9| Vicdanla Mahkeme

8.2K 865 1.1K
                                    

İyi okumalar!

Zamanın hızlıca akıp geçtiği yaşamımızda ruhumuza önemli izler bırakmalıydık. Çünkü insanlar sona geldiklerinde arkalarına dönüp bakar ve pişman olurlardı. Bende iz bırakmıştım. İlk ailemi kazımış, sonrada büyük harflerle Minjae'yi davet etmiştim el değmemiş ruhuma. Benim için yeri epey ayrı olmuş, kendi sahip olduğu yere yıkılmaz bir taht kurmuştu. O farklıydı, benim çocukluğumdan kalan son kişiydi.

Parmaklarımın arasından geçen saçlarımı sıkıntıyla karıştırdım. Telefonun hâlâ çaldığını gösteren imge yanıp sönüyordu fakat bundan önceki iki denememde olduğu gibi bununda cevaplanmayacağını biliyordum. Tahmin ettiğim gibi çağrı düşerken sinirle iç geçirdim. Minjae'ye ne kadar arasamda ulaşamıyordum, yanına gitmek istesemde annemin izin vereceğini sanmıyordum.

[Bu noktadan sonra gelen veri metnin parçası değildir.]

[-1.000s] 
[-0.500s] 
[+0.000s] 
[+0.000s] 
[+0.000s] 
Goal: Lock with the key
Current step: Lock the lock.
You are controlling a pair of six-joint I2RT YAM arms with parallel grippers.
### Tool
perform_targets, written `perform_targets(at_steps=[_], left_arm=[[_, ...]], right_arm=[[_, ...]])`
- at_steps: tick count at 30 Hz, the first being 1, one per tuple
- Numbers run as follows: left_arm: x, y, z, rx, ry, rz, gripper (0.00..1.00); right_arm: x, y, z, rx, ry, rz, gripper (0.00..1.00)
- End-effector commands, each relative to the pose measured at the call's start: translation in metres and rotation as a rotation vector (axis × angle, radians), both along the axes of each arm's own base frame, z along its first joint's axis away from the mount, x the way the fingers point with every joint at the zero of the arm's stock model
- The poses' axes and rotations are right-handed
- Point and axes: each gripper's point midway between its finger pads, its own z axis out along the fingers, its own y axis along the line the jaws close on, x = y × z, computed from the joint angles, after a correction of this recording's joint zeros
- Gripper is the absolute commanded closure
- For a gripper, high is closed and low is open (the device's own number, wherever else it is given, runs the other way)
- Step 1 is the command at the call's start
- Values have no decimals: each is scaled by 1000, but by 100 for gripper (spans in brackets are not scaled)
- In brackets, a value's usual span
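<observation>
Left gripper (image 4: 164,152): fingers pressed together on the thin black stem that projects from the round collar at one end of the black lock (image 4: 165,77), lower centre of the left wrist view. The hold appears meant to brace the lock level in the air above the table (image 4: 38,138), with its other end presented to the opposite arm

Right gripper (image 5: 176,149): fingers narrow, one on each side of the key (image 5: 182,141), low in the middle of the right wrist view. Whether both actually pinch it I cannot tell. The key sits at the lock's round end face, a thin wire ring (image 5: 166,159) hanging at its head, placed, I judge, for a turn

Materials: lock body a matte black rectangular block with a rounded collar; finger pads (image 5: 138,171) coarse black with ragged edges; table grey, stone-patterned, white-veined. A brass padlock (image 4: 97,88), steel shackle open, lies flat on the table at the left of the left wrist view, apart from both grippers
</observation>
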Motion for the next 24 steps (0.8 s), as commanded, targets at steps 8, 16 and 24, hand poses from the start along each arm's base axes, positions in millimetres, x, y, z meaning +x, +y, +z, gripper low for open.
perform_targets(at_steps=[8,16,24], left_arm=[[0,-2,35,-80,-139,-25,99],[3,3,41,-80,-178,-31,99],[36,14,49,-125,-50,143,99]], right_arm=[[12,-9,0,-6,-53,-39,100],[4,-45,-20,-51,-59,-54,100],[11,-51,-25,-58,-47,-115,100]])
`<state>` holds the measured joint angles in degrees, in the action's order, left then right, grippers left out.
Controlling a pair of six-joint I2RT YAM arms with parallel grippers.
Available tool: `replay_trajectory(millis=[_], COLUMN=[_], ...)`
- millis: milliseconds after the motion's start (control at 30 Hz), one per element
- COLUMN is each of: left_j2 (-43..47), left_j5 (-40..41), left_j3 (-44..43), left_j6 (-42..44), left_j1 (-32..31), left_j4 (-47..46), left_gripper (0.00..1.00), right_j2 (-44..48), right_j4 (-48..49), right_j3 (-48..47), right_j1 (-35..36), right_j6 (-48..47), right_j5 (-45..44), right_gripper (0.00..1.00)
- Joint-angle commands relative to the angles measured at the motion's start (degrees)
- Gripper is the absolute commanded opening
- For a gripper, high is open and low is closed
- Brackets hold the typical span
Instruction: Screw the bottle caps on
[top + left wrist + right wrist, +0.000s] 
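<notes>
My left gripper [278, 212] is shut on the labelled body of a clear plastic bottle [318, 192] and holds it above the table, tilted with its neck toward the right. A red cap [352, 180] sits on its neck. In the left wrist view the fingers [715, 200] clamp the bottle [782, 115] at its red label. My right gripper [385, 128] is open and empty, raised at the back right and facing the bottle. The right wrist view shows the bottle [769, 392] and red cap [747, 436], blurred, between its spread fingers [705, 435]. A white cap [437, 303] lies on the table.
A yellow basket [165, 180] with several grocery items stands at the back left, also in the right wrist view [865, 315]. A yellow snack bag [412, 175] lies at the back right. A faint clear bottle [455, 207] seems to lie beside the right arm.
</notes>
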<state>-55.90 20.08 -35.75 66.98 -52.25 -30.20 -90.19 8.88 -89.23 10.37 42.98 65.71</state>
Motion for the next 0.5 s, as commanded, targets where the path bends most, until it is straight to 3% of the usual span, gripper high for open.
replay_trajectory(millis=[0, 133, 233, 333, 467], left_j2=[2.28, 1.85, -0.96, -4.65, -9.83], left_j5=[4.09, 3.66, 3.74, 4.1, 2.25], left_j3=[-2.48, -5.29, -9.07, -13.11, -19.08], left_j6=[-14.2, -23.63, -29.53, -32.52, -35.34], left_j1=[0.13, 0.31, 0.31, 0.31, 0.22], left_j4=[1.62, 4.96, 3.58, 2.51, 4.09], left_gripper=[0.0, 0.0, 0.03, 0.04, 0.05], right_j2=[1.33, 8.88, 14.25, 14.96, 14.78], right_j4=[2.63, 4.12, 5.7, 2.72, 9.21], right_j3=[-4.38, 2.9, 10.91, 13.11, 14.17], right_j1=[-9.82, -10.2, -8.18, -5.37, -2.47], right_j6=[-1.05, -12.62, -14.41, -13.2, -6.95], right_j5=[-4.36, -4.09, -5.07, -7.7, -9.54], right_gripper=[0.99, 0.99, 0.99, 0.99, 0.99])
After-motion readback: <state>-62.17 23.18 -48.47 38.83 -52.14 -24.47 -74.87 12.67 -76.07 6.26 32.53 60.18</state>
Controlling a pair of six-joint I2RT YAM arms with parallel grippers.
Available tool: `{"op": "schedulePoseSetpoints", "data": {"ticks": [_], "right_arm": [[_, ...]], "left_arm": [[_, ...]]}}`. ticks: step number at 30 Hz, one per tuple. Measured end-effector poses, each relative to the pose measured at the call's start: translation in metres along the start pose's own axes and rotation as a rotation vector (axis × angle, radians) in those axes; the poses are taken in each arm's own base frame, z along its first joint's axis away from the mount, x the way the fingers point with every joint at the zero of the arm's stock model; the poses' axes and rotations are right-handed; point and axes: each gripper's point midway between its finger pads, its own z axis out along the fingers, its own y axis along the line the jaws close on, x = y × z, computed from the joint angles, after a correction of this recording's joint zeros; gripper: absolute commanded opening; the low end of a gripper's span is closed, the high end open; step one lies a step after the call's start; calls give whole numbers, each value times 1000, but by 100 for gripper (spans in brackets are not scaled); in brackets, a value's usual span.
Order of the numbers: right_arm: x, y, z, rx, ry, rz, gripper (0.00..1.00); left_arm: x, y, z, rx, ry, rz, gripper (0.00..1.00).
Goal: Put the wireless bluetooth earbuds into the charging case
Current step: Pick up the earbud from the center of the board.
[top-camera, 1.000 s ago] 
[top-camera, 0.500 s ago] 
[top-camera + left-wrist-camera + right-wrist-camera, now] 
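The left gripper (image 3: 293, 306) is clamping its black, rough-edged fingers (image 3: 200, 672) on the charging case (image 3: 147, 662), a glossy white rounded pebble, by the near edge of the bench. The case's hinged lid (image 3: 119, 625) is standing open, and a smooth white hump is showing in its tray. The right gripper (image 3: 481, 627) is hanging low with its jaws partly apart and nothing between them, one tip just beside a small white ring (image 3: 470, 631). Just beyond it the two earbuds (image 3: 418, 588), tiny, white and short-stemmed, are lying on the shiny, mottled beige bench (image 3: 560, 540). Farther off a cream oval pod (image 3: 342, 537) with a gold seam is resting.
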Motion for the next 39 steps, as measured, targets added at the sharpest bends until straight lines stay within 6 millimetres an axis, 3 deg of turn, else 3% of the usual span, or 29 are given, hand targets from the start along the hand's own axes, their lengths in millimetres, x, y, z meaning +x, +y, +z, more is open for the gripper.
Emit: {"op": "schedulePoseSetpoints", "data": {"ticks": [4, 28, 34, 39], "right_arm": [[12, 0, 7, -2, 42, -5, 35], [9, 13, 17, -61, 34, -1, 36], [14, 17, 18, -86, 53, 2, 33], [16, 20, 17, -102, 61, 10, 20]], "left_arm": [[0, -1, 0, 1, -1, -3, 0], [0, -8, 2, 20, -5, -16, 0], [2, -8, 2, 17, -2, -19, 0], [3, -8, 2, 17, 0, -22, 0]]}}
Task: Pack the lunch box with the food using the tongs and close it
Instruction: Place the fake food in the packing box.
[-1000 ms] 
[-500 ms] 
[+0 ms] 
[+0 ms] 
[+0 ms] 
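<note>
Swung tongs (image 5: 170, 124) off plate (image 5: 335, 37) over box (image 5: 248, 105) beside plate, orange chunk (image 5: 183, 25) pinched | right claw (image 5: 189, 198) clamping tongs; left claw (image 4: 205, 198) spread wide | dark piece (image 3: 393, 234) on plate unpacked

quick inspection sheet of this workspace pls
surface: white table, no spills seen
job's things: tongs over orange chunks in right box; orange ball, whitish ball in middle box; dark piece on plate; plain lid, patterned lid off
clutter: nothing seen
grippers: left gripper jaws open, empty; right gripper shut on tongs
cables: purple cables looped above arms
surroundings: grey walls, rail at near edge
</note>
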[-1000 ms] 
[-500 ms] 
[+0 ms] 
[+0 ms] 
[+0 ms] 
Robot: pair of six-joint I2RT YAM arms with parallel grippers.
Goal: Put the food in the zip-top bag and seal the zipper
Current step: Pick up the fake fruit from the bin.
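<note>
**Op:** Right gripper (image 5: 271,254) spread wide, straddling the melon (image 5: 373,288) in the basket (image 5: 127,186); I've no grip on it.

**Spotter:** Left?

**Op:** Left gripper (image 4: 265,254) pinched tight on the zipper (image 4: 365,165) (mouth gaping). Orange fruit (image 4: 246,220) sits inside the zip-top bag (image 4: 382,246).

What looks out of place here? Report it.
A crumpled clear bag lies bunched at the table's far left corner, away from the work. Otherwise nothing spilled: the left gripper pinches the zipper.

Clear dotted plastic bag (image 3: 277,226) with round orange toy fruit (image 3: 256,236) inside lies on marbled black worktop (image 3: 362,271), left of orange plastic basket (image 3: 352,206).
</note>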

Sonunda pes edip yatağın üzerindeki çantamı aldım ve sessiz adımlarla odadan çıktım. Saatin henüz okula gitmek için çok erken olduğu zamandı, fakat ben herkesin uyuduğuna emin olduğum için adımlarımı yavaş yavaş atıp merdivenlerden inmeye başladım. Kimseye görünmek istemeden bu evden gitmek istiyordum, özellikle Jungkook'u bu güzel sabah görmeyi hiç istemiyordum.

"Taehyung?" Kulaklarımı dolduran sesle hafifçe yutkunup yarısına geldiğim merdivende omzumdan geriye baktım. Annem kuş yuvasına dönmüş saçları, üzerinde sıkı sıkı sarındığı mor gecelik üstüyle olduğundan daha zengin ve dağınık gözüküyordu. "Bu saate nereye gidiyorsun?"

"Okula," diye mırıldandım istemsizce. Annemin kaşları cevabımı duymasıyla anında kalkarken savsak adımlarla merdivende iki basamak indi. İnanmadığını gözlerinden bile okuyabiliyordum, eh bende inanmamıştım zaten.

"Bu saate okula mı gidiyorsun?" Kollarını göğsünde bağlayıp sorgularcasına bir bakış attı. "Kiminle gidiyorsun?"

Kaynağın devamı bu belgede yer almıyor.